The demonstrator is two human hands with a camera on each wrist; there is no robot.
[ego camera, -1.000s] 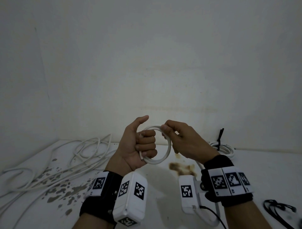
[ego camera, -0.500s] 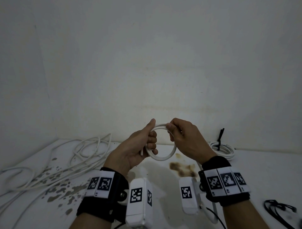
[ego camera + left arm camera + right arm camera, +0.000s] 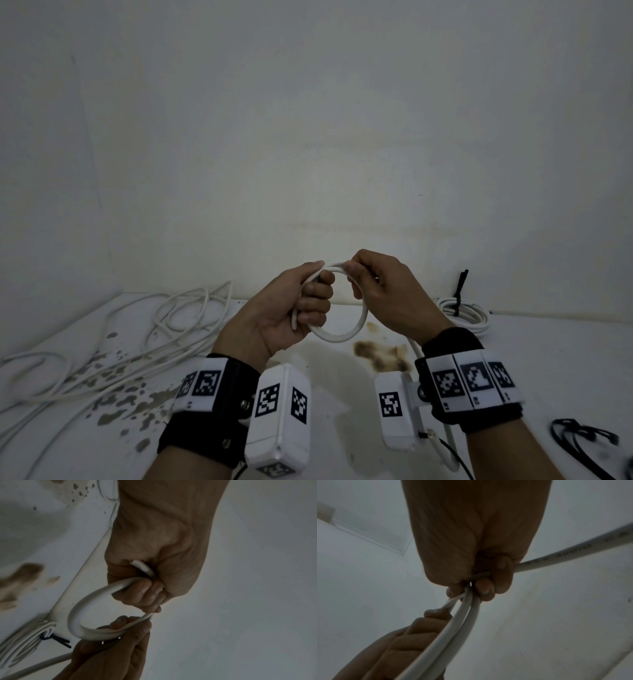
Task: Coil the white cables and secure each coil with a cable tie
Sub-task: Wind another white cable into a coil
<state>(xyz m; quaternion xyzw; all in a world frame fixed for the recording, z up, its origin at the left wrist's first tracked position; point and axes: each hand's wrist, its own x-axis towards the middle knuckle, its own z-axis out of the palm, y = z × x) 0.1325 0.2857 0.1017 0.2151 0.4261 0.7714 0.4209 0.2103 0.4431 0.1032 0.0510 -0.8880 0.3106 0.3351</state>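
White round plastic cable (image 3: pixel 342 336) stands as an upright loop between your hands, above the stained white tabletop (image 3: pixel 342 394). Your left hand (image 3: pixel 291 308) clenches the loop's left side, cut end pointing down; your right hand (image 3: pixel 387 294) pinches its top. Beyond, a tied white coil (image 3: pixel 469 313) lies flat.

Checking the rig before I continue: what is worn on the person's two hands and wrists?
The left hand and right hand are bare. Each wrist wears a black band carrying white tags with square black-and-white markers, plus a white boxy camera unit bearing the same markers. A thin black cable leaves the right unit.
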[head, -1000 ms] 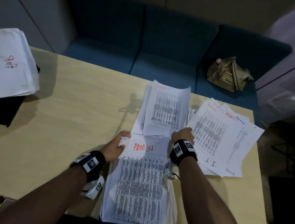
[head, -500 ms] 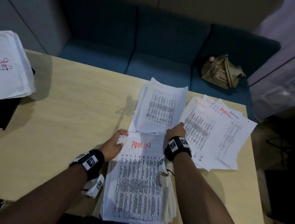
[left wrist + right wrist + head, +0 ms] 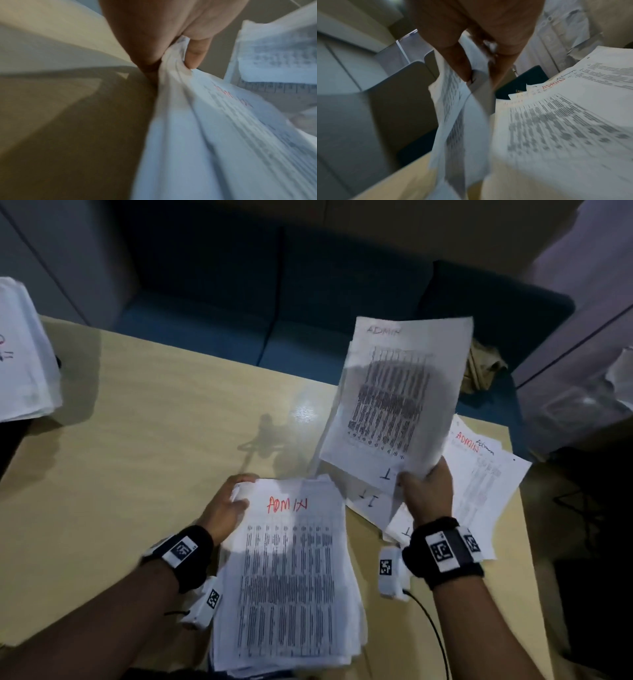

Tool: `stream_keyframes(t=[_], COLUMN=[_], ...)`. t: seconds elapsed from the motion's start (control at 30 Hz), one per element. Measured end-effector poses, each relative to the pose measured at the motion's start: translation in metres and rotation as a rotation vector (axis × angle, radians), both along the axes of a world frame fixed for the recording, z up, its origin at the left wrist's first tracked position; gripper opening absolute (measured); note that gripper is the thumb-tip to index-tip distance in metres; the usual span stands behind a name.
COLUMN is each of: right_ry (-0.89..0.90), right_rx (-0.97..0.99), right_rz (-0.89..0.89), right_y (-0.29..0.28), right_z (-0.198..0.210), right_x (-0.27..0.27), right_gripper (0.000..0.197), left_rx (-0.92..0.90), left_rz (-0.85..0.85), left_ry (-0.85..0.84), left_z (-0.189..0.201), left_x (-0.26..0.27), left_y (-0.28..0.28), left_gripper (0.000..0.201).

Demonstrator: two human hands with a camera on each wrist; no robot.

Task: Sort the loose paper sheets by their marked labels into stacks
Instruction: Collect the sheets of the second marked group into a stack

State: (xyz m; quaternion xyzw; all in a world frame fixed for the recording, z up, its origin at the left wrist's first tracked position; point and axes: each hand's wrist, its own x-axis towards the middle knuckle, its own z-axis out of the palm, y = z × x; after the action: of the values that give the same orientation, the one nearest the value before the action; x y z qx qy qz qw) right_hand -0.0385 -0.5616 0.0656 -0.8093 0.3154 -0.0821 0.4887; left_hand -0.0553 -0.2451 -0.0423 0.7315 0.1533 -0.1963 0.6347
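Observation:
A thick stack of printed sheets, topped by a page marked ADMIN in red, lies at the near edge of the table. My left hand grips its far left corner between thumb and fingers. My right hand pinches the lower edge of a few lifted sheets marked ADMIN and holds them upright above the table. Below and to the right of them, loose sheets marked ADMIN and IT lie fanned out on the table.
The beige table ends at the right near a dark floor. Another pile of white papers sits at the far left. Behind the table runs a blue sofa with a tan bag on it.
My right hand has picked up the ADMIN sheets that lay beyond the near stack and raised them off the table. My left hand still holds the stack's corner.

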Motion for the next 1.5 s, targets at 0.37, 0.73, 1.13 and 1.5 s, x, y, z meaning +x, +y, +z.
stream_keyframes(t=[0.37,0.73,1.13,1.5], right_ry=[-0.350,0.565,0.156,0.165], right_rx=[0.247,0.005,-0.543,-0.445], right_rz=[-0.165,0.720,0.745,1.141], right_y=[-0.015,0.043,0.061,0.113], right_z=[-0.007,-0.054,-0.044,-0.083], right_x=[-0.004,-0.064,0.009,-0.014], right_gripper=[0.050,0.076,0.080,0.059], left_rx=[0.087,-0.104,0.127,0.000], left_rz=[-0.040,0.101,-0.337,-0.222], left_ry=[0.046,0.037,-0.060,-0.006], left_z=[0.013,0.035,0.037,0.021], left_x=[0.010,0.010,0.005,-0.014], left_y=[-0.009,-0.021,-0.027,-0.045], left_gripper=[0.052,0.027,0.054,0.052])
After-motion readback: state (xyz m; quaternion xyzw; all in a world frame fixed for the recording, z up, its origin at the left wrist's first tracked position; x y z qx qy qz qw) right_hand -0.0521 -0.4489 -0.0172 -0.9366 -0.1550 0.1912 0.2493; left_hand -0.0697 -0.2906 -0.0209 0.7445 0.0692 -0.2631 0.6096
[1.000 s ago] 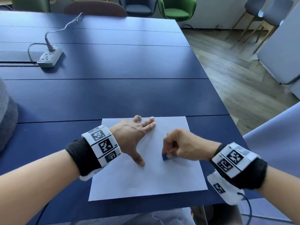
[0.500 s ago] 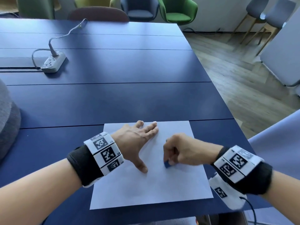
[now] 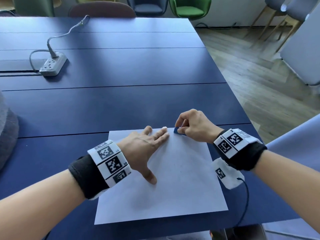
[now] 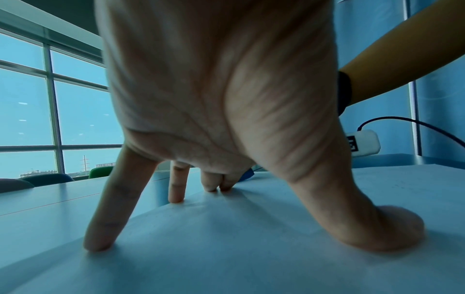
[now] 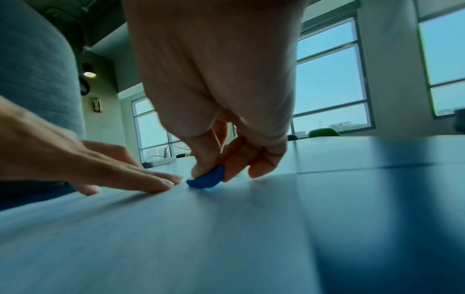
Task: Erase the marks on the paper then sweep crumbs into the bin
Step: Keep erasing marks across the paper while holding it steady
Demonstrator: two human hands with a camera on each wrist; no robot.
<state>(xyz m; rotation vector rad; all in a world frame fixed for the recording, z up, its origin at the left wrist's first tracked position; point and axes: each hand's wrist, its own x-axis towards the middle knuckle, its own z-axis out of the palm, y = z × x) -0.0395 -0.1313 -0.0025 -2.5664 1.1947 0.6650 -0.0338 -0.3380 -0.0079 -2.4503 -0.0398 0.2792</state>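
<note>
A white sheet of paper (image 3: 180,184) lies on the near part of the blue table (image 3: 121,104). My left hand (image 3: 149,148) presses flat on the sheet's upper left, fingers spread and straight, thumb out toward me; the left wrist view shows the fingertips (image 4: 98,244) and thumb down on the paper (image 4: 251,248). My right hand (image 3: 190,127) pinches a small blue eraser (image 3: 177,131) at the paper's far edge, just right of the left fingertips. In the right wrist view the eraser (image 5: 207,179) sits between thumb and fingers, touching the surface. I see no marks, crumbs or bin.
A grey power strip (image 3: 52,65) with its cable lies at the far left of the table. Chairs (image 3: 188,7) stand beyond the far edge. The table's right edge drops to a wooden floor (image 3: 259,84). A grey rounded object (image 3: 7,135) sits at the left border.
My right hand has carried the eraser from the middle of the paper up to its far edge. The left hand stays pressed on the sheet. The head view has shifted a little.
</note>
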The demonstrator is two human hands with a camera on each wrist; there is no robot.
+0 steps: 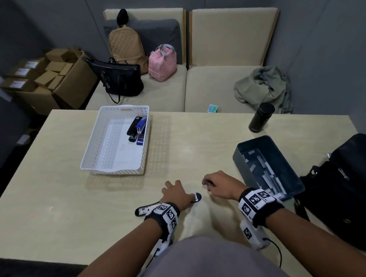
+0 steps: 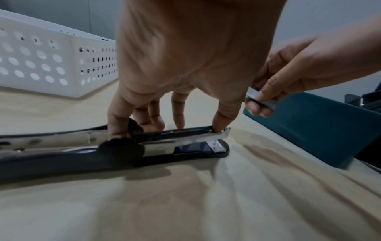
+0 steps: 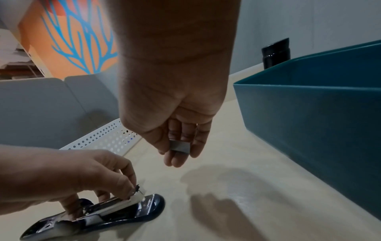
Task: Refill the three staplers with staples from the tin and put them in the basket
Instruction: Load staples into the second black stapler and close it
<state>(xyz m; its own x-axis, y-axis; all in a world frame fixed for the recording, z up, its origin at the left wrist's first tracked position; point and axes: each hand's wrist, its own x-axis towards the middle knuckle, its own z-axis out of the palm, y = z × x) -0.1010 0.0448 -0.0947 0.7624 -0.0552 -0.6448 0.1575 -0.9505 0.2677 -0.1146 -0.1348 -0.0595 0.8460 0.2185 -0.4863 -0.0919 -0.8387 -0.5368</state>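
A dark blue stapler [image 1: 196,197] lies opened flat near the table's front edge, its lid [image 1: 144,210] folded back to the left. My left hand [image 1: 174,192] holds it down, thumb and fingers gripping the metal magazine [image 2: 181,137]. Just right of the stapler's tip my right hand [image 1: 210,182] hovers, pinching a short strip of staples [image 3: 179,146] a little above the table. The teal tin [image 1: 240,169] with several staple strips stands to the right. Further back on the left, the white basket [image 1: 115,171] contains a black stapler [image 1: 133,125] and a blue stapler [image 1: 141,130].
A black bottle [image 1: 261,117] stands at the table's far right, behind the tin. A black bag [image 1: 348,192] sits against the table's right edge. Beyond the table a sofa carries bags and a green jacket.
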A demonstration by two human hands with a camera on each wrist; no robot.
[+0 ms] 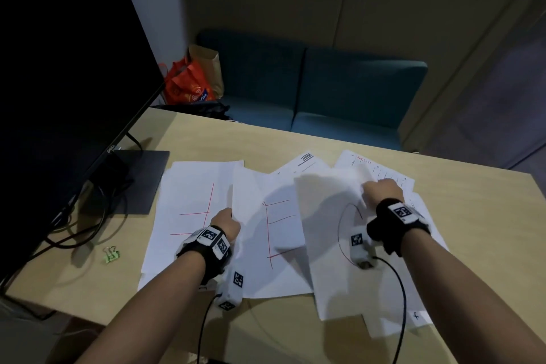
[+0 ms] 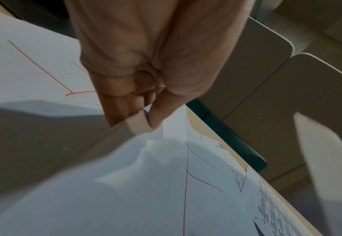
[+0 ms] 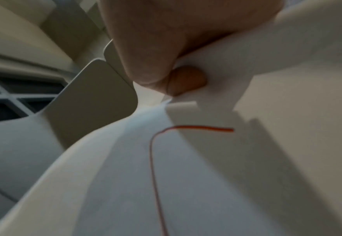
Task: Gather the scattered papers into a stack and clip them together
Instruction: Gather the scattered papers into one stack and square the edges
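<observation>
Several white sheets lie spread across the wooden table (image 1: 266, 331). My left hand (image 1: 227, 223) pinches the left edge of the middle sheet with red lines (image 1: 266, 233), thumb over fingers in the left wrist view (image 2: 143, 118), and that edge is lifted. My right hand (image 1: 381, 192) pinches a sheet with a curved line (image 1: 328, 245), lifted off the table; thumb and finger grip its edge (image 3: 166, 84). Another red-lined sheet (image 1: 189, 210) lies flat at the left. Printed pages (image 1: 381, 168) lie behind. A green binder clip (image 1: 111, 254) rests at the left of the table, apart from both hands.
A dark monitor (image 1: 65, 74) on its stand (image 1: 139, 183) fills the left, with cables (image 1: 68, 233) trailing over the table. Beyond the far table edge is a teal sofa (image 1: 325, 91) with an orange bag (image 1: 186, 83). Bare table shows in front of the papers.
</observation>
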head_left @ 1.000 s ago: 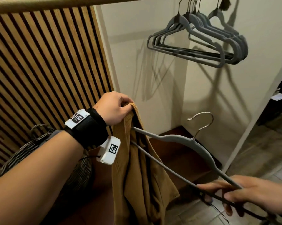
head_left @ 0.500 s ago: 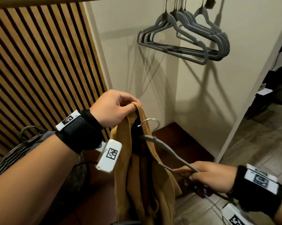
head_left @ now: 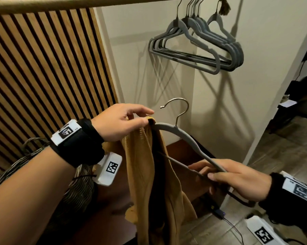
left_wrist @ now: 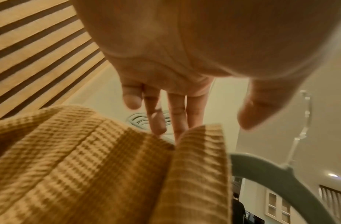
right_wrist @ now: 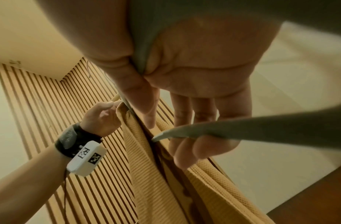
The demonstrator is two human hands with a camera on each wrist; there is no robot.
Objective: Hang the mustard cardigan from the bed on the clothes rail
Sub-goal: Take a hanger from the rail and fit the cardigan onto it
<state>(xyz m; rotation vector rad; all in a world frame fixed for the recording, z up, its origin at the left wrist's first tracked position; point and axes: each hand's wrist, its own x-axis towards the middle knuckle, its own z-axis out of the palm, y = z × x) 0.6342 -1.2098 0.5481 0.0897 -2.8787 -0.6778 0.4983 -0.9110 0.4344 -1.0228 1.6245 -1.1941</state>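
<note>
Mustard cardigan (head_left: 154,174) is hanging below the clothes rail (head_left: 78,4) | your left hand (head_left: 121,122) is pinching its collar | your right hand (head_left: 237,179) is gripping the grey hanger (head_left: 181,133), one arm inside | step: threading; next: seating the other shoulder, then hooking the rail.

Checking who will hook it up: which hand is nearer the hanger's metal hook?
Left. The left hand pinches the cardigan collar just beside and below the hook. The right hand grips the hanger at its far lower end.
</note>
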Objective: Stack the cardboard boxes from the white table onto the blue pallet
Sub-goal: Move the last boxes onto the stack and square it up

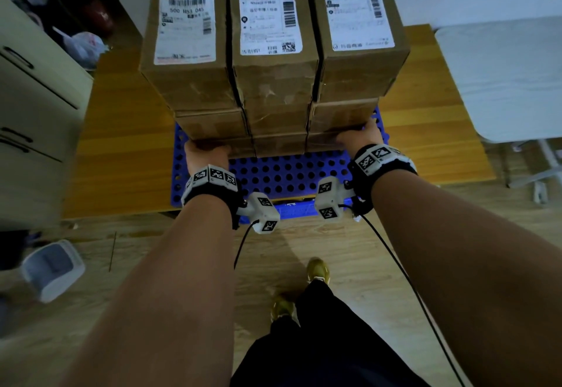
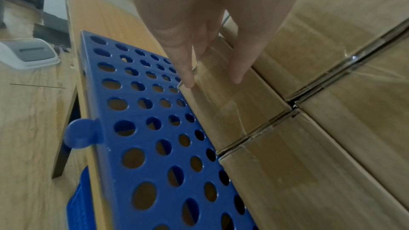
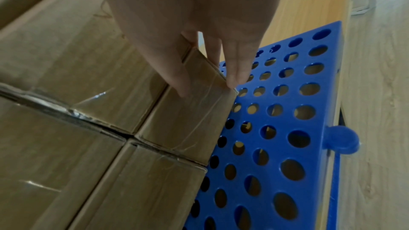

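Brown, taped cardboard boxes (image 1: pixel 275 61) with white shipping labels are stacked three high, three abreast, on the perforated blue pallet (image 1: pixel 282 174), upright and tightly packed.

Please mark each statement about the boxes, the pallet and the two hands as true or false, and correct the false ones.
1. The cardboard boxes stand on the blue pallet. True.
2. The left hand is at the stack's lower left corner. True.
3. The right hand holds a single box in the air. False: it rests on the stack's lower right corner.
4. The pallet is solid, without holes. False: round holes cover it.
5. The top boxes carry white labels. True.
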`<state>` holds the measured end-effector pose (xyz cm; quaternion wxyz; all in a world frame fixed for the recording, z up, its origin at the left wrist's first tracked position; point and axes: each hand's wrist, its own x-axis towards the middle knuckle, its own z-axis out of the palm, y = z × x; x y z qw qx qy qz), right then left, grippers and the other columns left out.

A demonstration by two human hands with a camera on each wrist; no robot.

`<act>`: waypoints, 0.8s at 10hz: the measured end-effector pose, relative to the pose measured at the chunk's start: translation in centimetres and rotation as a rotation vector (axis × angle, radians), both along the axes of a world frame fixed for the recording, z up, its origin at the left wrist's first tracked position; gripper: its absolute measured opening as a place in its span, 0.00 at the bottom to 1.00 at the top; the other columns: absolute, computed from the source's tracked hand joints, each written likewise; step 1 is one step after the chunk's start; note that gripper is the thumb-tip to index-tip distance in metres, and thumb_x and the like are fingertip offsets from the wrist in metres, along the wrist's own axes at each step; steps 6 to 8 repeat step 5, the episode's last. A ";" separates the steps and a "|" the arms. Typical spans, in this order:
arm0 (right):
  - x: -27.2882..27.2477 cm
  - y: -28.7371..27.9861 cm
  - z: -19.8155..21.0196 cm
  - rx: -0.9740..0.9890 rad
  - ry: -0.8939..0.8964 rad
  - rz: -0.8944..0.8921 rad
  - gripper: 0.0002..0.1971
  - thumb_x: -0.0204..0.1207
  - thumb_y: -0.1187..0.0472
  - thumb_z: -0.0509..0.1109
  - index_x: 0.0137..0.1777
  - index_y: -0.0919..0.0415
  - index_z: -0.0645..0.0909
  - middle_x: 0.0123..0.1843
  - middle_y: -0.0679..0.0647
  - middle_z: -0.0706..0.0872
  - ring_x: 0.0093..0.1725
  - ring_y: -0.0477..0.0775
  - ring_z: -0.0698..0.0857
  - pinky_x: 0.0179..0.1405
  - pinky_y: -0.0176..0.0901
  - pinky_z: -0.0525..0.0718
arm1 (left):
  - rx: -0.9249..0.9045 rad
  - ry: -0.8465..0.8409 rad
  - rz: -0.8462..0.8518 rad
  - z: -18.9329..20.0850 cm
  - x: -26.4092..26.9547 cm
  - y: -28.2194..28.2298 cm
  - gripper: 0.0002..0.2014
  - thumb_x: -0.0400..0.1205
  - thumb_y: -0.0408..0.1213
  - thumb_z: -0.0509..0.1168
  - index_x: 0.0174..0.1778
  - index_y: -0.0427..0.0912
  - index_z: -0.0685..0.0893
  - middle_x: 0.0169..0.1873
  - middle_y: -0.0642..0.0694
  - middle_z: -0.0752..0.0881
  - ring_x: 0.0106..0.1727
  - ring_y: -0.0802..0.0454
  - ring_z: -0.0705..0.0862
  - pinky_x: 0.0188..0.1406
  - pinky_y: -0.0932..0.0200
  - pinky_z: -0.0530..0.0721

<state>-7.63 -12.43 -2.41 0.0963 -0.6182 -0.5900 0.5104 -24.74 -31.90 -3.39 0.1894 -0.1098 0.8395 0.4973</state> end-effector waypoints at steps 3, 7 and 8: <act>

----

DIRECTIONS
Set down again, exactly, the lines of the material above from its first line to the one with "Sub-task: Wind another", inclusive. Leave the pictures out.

WRITTEN ANSWER
The demonstrator is two human hands with a camera on each wrist; there is no robot.
[ego camera, -1.000s] 
[ego camera, -0.500s] 
[ego camera + left arm camera + right arm camera, +0.000s] 
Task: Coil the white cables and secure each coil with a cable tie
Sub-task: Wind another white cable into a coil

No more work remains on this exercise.